Why Ruane Cunniff & Weitz Funds Like Valeant Pharmaceuticals (VRX) ~ market folly

Friday, September 14, 2012

Why Ruane Cunniff & Weitz Funds Like Valeant Pharmaceuticals (VRX)

We've seen past commentary from multiple managers on shares of Valeant Pharmaceuticals (VRX) and thought it was worth highlighting given that numerous respected managers own it.

Hedge Fund Activity

As of the end of the second quarter, prominent institutional owners of VRX include (in descending order): Ruane Cunniff, Jeff Ubben's ValueAct, Andreas Halvorsen's Viking Global, Glenn Greenberg's Brave Warrior, Lee Ainslie's Maverick Capital, and many more.  In the past, VRX has also made Goldman Sachs' VIP list of most important stocks to hedge funds.

Weitz Funds Commentary

While this perspective on Valeant is from June 30th, it still gives a good background of the story/thesis.

Weitz Funds' Portfolio Manager David Perkins, CFA penned the following note on VRX embedded below:





Ruane, Cunniff & Goldfarb Commentary

The well known manager of the Sequoia Fund holds quite a large position in VRX that has appreciated in value over time.  It initially started as a 6% position and has grown to a 10% position in the main fund.  They were the largest institutional owner of VRX as of the end of Q2.

They addressed their stake during their investor day back in May of this year.  Again, while dated, the comments still outline their rationale for owning shares:

"The reason that we still like Valeant is the reason we liked it in the first place. It is a pharmaceutical company that does not really function like a traditional pharmaceutical company. By that I mean most pharma companies, if you look at how much they spend on research and development might spend 10%, 15% or in the high teens as a percentage of sales on research and development. Last year Valeant did about $2.3 billion in sales and it spent $66 million on R&D, which is about 3% of sales. So instead of spending money on R&D, it spends money acquiring whole companies and/or products and other assets. And what it does is restructure those assets. So we think of it as a value investor in other companies or in the assets of other companies which are available for purchase.

The reason that Valeant can do that is that it has a good team at the top led by Mike Pearson, who has been an extraordinary and very aggressive manager. The types of returns that Valeant can generate by acquiring another company and cutting costs can be in the 15% to 20% range. Just to give you an idea of that, when Valeant merged with Biovail, Biovail was doing a billion dollars in sales, and management cut out — the year-end synergy target this year is $300 million to $350 million. Valeant is eliminating costs that represent 35% of sales. Because of the company’s tax structure, it pays taxes at very low rates. So a lot of that $350 million is going to flow through to the bottom line. You can generate huge returns if you do those kinds of deals. Last year Valeant acquired Ortho Dermatologics, Dermik, Sanitas, PharmaSwiss and a few other companies. In aggregate, these companies added another billion dollars in sales and the synergy target is $250 million. Again, a lot of that is going to fall through to the bottom line. So Valeant is generating really high returns by acquiring other businesses in the pharmaceutical industry.

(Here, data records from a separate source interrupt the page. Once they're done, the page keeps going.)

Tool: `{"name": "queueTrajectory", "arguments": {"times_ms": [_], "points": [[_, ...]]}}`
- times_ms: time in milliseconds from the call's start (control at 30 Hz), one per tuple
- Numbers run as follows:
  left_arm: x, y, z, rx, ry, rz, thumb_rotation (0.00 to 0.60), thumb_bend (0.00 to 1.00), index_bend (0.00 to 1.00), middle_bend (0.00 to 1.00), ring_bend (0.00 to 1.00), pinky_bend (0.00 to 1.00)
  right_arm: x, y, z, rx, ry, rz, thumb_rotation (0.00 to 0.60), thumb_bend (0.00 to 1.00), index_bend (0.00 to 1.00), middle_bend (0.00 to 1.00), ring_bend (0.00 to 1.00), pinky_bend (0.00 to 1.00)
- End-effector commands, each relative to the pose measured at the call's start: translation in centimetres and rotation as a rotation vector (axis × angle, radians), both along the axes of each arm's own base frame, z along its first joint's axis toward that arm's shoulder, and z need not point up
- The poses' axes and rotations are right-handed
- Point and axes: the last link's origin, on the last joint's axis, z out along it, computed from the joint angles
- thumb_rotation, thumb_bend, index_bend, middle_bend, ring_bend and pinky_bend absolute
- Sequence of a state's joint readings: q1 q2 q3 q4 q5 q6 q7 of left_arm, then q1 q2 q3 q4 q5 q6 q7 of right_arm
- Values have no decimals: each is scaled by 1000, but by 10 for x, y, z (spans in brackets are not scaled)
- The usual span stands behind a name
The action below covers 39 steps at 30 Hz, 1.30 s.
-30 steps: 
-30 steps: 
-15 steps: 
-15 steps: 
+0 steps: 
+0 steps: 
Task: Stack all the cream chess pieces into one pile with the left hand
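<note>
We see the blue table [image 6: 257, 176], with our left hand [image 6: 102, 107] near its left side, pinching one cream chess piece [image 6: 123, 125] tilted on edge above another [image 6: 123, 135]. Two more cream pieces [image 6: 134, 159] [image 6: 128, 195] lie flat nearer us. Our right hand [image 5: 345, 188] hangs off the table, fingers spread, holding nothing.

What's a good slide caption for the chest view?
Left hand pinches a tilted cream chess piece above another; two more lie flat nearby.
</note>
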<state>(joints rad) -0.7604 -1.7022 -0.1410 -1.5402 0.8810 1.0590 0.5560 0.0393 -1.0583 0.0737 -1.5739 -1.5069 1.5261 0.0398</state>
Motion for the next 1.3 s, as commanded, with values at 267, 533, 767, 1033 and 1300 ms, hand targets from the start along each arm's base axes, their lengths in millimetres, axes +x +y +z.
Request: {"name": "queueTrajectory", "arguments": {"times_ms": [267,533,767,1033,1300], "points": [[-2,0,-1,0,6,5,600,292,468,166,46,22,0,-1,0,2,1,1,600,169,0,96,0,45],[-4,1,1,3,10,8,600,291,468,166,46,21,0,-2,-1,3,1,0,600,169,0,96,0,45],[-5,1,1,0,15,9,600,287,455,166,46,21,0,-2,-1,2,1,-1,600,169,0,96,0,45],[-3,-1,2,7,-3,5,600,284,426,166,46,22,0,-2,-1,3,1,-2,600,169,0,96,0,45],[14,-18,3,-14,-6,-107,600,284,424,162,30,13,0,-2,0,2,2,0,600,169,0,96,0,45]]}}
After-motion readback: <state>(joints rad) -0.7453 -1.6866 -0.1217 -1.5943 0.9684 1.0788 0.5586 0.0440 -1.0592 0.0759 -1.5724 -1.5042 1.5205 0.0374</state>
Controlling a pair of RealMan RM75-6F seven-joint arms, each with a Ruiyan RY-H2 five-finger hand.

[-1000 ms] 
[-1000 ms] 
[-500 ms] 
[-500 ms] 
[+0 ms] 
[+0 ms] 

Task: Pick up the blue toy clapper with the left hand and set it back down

One of the most attractive things about the company is that it is going to generate $1.3 billion in cash earnings this year and there are not many companies that can retain that amount of money and reinvest it at a rate of return of 15% to 20%, and we could potentially see Valeant doing that for a number of years. You can get a huge amount of growth if you can reinvest that amount of earnings at those rates of return. That is the main reason that we are excited about it."